In the midst of this darkness a light shines. A candle is lit and we are reminded that God indeed comes in our darkness. “The light shines in the darkness and the darkness did not overcome it.” (Jn. 1:5) We re-enact this ritual regularly because we need to remind ourselves that God did not come once and for all but God is always coming into our lives, God is always piercing our darkness and reminding us of the divine presence.
This is what sing in the song “Holy Darkness.” We remind ourselves that although we may feel that we are engulfed in darkness, the darkness is our lack of understanding, our inability to see in the dark. If we are patient, acknowledge that we don’t know or understand God’s actions, if we embrace the silence in patient waiting then the darkness will be transformed.
In the Advent wreath we see a sign of this transformation. The evergreens are a symbol of life, staying green when the other trees have lost their leaves in the midst of winter. When winter seems to look like death we bring in these boughs that remind us of life that will come out of what appears to be death. In the circular shape we see infinity. There is no beginning or ending to the circle, it is the shape of eternal life, the destination of our journey on earth, to come to dwell with our God who has no beginning or ending.
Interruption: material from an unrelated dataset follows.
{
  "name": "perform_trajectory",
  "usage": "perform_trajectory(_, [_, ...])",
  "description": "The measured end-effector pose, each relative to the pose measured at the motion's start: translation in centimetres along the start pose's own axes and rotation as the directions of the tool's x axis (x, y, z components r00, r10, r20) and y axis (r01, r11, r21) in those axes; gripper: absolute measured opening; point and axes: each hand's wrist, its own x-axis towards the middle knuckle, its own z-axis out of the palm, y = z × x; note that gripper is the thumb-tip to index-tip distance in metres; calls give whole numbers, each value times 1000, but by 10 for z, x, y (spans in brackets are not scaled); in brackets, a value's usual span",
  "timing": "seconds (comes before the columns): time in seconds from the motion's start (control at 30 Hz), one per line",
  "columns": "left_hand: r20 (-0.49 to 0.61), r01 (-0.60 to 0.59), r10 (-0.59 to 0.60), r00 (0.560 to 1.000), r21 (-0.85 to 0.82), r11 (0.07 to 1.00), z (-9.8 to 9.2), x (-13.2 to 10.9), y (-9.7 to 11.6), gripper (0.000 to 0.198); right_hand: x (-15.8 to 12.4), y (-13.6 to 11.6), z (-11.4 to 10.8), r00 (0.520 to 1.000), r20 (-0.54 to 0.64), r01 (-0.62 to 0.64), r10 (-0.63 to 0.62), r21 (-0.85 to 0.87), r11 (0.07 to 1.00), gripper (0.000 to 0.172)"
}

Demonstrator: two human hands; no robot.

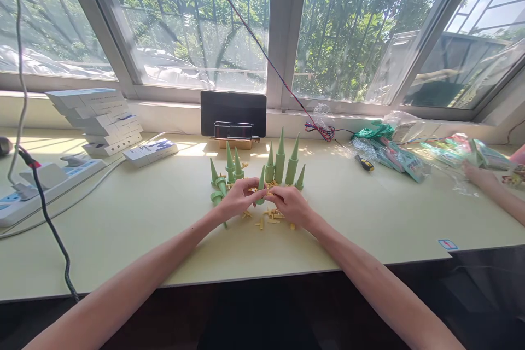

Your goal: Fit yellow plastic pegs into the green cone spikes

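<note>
Pale green cone-tipped pieces (280, 167) and yellow small parts (261, 225) on the cream desk (389, 219); white boxes (100, 112) toward its far left corner; black-and-yellow tool (364, 163) near the far edge.

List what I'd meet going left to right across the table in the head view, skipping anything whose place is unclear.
Power strip → lone white box → left hand → held green cone → right hand → yellow-and-black tool → sticker → another person's hand.

Counts about ten green cones (280, 167).
Adds one black tablet (233, 108), one yellow-black tool (364, 163), one printed table label (447, 244), yellow pieces (273, 214) too jumbled to count.
</note>
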Motion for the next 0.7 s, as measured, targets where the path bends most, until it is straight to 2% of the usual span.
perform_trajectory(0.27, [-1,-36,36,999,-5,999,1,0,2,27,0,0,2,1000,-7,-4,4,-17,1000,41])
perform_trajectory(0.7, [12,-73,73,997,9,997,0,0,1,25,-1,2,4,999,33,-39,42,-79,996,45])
With the incense we are reminded of the “sweet smelling sacrifices” of the Hebrew Bible. Our sacrifice is prayer and praise as we give thanks to God and lift up our hopes and longing for the coming of Christ in our midst. The rising of the incense represents our prayers rising up to God.
And so each night we begin in silence, waiting and darkness. We wait for the light, for the Word of God to come in our hearts and lives, we wait for the promise of eternal life. As reflect in silence we wait patiently and create room for Christ to be born in our hearts that he may be born in our world.